Interviewed By Micha Green
AFRO D.C. Editor

Sydne S. Kersey, is a 29-year-old education advisor, from Prince Georges County, MD who enjoys gardening, dancing and studying astrology in her spare time.

Occupation: Manager of High School Support- KIPP DC

Number of Children: 1 and 1 on the way ☺

How Far Along Are You?: 6 months!

AFRO: Congratulations on your new gift of life!  How have you been faring during this pregnancy?

SK: I have been doing well. I think of this time more of a gift in the sense that GOD really wanted me to have the opportunity to take things slow and move at my own pace. I found out about my new pregnancy a few weeks before we all went into quarantine, so I’ve spent the majority of my pregnancy at home.

Sydne Kersey and her son Khairo. (Courtesy Photo)

AFRO: With the COVID-19 pandemic is this experience with pre-natal preparation any different than with your first pregnancy?

SK: It’s different in the sense that I have had to have more virtual appointments, and my husband hasn’t been able to attend appointments with me, but overall it has been pretty simple. I go into the doctor’s office only if necessary and it has actually worked out for the better. 

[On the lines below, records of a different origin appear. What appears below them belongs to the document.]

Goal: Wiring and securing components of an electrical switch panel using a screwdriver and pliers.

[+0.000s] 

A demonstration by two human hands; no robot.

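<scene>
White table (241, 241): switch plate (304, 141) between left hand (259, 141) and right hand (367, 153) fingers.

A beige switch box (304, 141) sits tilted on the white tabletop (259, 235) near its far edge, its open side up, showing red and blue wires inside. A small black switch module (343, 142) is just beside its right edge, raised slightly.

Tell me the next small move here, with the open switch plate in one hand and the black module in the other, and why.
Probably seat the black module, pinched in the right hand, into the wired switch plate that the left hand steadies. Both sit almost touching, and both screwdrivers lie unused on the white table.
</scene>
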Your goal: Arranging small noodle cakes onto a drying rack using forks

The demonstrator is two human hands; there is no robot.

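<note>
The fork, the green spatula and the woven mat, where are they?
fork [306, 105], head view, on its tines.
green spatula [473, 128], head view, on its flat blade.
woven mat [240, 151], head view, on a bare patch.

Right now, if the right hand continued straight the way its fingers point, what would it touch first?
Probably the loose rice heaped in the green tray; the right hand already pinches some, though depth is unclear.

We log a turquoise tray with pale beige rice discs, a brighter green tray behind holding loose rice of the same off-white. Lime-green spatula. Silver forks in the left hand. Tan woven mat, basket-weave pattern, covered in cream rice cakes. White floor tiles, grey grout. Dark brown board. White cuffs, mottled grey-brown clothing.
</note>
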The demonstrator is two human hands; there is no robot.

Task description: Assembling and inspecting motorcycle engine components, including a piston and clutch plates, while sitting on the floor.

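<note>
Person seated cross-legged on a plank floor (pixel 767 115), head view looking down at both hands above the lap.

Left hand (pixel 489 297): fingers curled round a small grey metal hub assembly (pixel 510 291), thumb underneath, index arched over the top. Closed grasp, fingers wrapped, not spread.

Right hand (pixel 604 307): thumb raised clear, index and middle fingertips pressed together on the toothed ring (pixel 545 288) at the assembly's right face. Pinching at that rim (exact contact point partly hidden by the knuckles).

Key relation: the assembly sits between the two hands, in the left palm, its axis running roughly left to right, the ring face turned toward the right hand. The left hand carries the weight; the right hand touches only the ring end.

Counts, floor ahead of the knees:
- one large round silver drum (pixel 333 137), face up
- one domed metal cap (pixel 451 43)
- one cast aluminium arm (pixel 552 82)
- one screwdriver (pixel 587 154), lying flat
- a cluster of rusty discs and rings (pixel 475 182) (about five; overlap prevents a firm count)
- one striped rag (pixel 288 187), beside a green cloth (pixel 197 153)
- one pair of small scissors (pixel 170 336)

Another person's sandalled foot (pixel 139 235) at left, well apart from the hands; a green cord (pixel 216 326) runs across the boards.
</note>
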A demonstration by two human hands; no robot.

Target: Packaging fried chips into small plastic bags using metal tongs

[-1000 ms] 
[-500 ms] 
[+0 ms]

AFRO: Do you have any concerns/ fears in birthing your new baby given the pandemic?

SK: My concern is that my new son will be due in October, which is when the second wave of COVID-19 is expected to hit. I’m focusing on finding peace with the uncertainty and preparing as best as I can. I know that ultimately GOD has a plan and things will work out the way that they are supposed to. 

AFRO: You already have a beautiful son, and another baby on the way, do you have any fears of bringing a Black child into the world with the current climate of America as it relates to racism and the treatment of Black people?

SK: I try not to lead a fear-based life in general. Is this a scary time? Yes, most definitely, but I do my best to not become overwhelmed with negative emotions surrounding things that I cannot change. I have instead focused more on things that I can use to contribute to my community in a positive way. I recently moved into my first house and I’m in the process of cultivating my garden to create a form of self- sufficiency, not only for my family, but my community as well.  

AFRO: Have you had to make any adjustments to birthing plans in light of the pandemic?

SK: After I had my son, I knew that I wanted to explore having a VBAC (Vaginal Birth after Cesarean) for my next pregnancy. I’m still open and preparing for this method of labor, while still remaining flexible.

AFRO: What are some ways you’ve worked to keep you and your baby healthy during this time?

SK: When I had my first son, I began incorporating more herbal medicine into our lifestyle, so I used natural remedies that will boost our immune system and I still use a lot of them during this pregnancy. I drink a lot of sea moss smoothies, eat my veggies, take my homemade elderberry syrup and am outside whenever the sun is high. 

AFRO: As you currently have a a young child, do you have any advice for first time mothers, particularly in light of the pandemic and state of America?

SK: My advice would be to find a self- care remedy that allows you to relax. Whether your thing is taking baths, long walks, practicing yoga, journaling, knitting or cooking, do that whenever you are feeling overwhelmed. I would also add to be as flexible as possible when it comes to the labor and delivery process because we are existing in unprecedented times and the process is already stressful enough, without the new pandemic protocols that are in place. Always have a plan, but be open to it possibly resulting in you having to make the complete opposite decision.  Overall, try to adjust your expectations and get ready to change directions a million times because flexibility is what good mothers thrive in.